SigmaDep = sigma.^2 .* [1 rho; rho 1]  

ZDep = mvnrnd([0 0],SigmaDep,n);
XDep = exp(ZDep);

%%
% A second scatter plot demonstrates the difference between these two
% bivariate distributions.
plot(XDep(:,1),XDep(:,2),'.')
axis([0 5 0 5])
axis equal
xlabel('X1')
ylabel('X2')

%%
% It is clear that there is a tendency in the second data set for large
% values of |X1| to be associated with large values of |X2|, and similarly
% for small values. The correlation parameter $\rho$ of the underlying
% bivariate normal determines this dependence. The conclusions drawn from
% the simulation could well depend on whether you generate |X1| and |X2|
% with dependence.

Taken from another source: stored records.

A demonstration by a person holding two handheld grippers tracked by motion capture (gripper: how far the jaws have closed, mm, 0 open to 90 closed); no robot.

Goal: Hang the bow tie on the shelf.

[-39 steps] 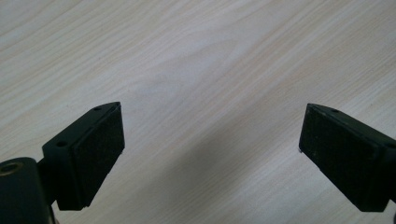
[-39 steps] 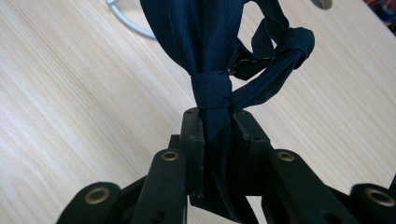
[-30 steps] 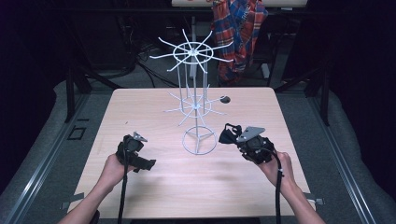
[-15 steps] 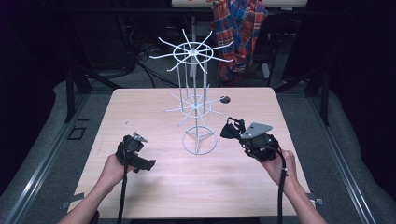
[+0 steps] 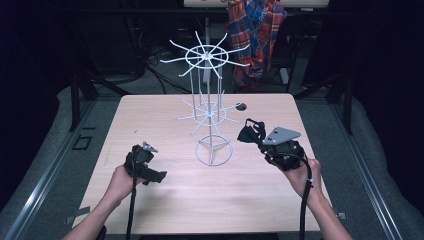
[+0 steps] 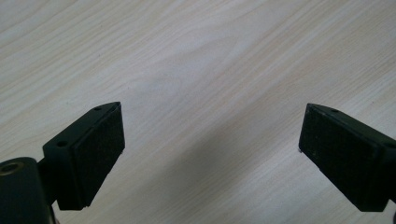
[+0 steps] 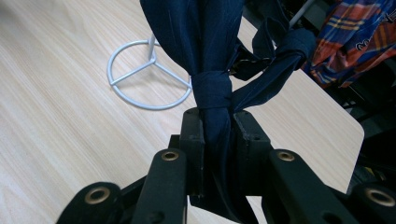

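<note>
High view: one white wire rack (image 5: 209,105) stands on the table (image 5: 165,200) between two grippers. The right gripper (image 7: 218,126) has its fingers (image 7: 191,140) clamped on one dark blue knotted cloth (image 7: 210,56), just right of the rack's ring base. The left gripper (image 6: 210,149) has its fingers (image 6: 95,154) spread wide over bare wood. One plaid shirt (image 5: 257,35) hangs beyond the table.

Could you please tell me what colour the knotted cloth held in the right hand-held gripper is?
Dark navy blue; the knotted cloth shows best in the right gripper view, clamped in the right hand-held gripper.
</note>
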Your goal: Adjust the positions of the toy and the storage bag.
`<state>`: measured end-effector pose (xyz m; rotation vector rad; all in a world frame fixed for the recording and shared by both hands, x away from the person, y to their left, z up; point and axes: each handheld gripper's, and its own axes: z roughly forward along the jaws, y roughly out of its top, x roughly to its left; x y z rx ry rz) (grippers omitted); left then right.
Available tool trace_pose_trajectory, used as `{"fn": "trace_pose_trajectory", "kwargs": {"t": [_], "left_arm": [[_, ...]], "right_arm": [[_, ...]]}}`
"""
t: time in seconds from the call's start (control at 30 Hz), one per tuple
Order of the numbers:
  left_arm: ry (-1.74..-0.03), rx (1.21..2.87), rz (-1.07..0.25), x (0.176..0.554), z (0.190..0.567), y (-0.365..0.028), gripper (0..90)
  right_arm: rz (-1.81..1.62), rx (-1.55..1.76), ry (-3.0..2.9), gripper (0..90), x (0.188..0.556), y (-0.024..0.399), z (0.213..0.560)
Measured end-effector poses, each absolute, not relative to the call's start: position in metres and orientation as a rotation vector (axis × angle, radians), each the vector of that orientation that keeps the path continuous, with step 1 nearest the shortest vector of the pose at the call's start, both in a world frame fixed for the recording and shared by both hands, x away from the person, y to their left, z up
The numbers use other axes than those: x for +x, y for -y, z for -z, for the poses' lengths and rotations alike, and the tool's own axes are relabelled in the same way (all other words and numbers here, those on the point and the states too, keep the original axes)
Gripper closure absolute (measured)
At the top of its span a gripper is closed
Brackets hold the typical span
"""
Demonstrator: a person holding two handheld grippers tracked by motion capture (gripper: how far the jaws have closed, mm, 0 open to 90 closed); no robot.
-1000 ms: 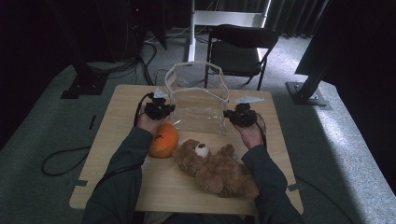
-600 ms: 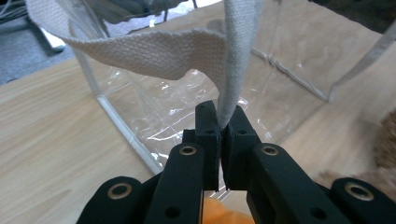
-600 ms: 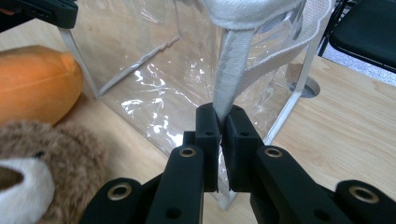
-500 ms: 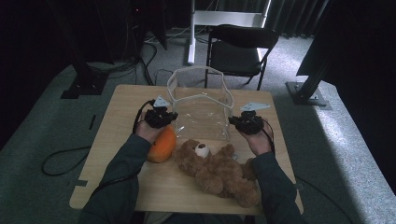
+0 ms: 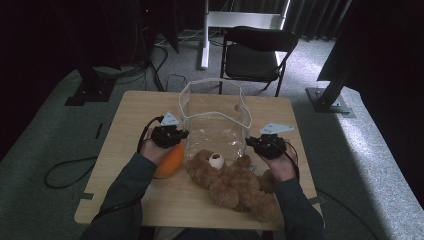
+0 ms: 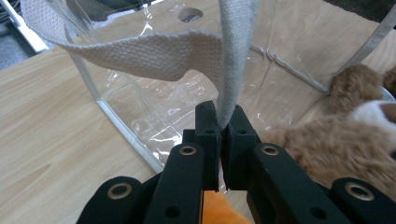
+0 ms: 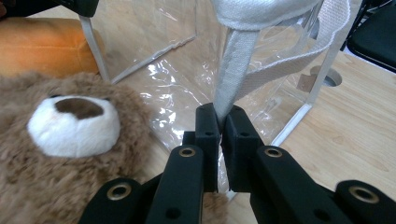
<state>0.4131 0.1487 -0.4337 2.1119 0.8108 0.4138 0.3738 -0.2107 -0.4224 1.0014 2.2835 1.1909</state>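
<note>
A clear plastic bag [image 5: 215, 122] with white woven trim lies on the wooden table [image 5: 135, 107], its mouth toward me. My left gripper [image 5: 179, 134] is shut on the bag's white strap [image 6: 233, 65] at the left corner of the mouth. My right gripper [image 5: 252, 142] is shut on the white strap [image 7: 238, 70] at the right corner. A brown teddy bear [image 5: 232, 182] with a white muzzle [image 7: 74, 126] lies just in front of the mouth, between my hands. An orange soft toy [image 5: 171, 161] rests under my left hand.
A black folding chair [image 5: 257, 52] stands beyond the table's far edge. A cable [image 5: 65, 172] trails on the floor at the left. Dark stands rise at both sides. Bare table lies left of the bag and along the near edge.
Both hands have drawn the bag's mouth toward me and toward the bear. The grips on the straps have held.
</note>
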Motion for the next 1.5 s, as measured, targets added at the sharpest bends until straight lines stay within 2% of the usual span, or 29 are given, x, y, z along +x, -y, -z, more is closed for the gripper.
{"fn": "trace_pose_trajectory", "kwargs": {"t": [0.33, 0.4, 0.43, 0.53, 0.6, 0.63, 0.67, 0.7, 0.9, 0.93, 1.1, 1.3, 1.5], "left_arm": [[-0.786, 2.118, -0.4, 0.399, 0.434, -0.151, 86.8], [-0.786, 2.113, -0.407, 0.398, 0.434, -0.152, 84.2], [-0.787, 2.109, -0.412, 0.398, 0.433, -0.152, 79.0], [-0.805, 2.068, -0.442, 0.396, 0.428, -0.16, 62.6], [-0.818, 2.044, -0.46, 0.394, 0.425, -0.167, 57.0], [-0.818, 2.044, -0.46, 0.394, 0.425, -0.167, 53.9], [-0.826, 2.029, -0.46, 0.394, 0.423, -0.173, 53.9], [-0.835, 2.007, -0.468, 0.391, 0.422, -0.183, 49.5], [-0.904, 1.929, -0.51, 0.382, 0.42, -0.212, 46.7], [-0.956, 1.935, -0.56, 0.381, 0.422, -0.223, 46.2], [-1.107, 1.959, -0.614, 0.39, 0.441, -0.252, 46.8], [-1.22, 1.955, -0.53, 0.398, 0.476, -0.278, 47.6], [-1.197, 1.975, -0.456, 0.391, 0.496, -0.28, 49.0]], "right_arm": [[-1.185, 0.999, -2.272, 84.3, 0.358, 0.211, 0.423], [-1.185, 1.0, -2.273, 83.4, 0.357, 0.212, 0.423], [-1.185, 1.0, -2.272, 80.4, 0.358, 0.212, 0.423], [-1.213, 1.004, -2.241, 63.2, 0.358, 0.215, 0.418], [-1.232, 1.004, -2.213, 57.1, 0.356, 0.219, 0.414], [-1.232, 1.004, -2.213, 57.1, 0.356, 0.219, 0.414], [-1.24, 1.0, -2.212, 54.3, 0.355, 0.22, 0.412], [-1.239, 0.984, -2.205, 48.8, 0.351, 0.223, 0.409], [-1.221, 0.921, -2.192, 42.4, 0.337, 0.228, 0.404], [-1.215, 0.899, -2.184, 40.8, 0.335, 0.228, 0.403], [-1.224, 0.893, -2.204, 41.5, 0.329, 0.227, 0.403], [-1.229, 0.895, -2.21, 43.4, 0.327, 0.224, 0.403], [-1.224, 0.864, -2.252, 42.7, 0.325, 0.217, 0.406]]}}
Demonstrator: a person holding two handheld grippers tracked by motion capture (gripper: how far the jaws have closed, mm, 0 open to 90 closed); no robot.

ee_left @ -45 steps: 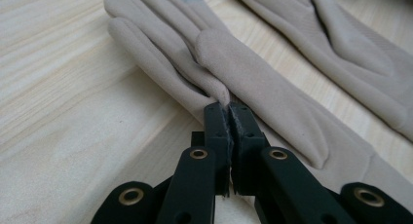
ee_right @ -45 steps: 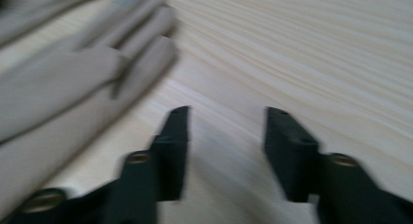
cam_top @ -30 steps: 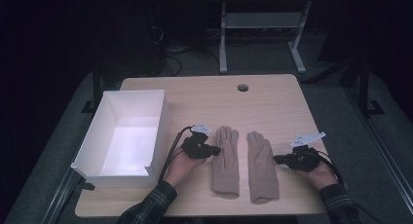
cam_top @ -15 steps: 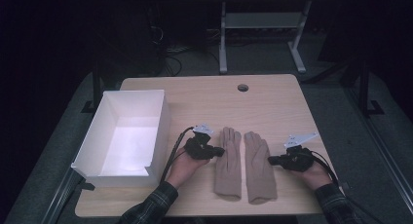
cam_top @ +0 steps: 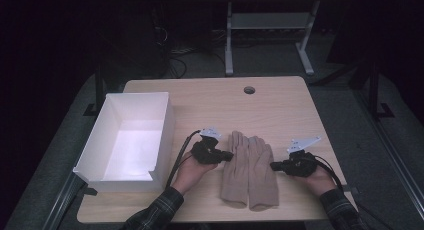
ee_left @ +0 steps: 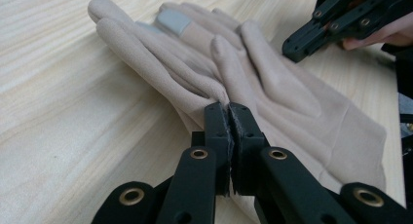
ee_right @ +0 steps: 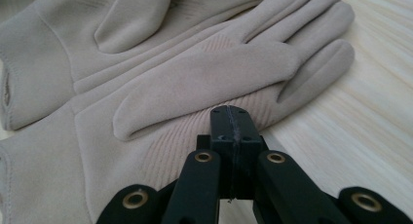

The bivariate lognormal distribution is a simple
% solution in this case; it easily generalizes to higher dimensions in cases
% where the marginal distributions are different lognormals.

%%
% Other multivariate distributions also exist. For example, the multivariate
% _t_ and the Dirichlet distributions simulate dependent _t_ and beta
% random variables, respectively. But the list of simple multivariate
% distributions is not long, and they only apply in cases where the
% marginals are all in the same family (or even the exact same distributions).
% This can be a serious limitation in many situations.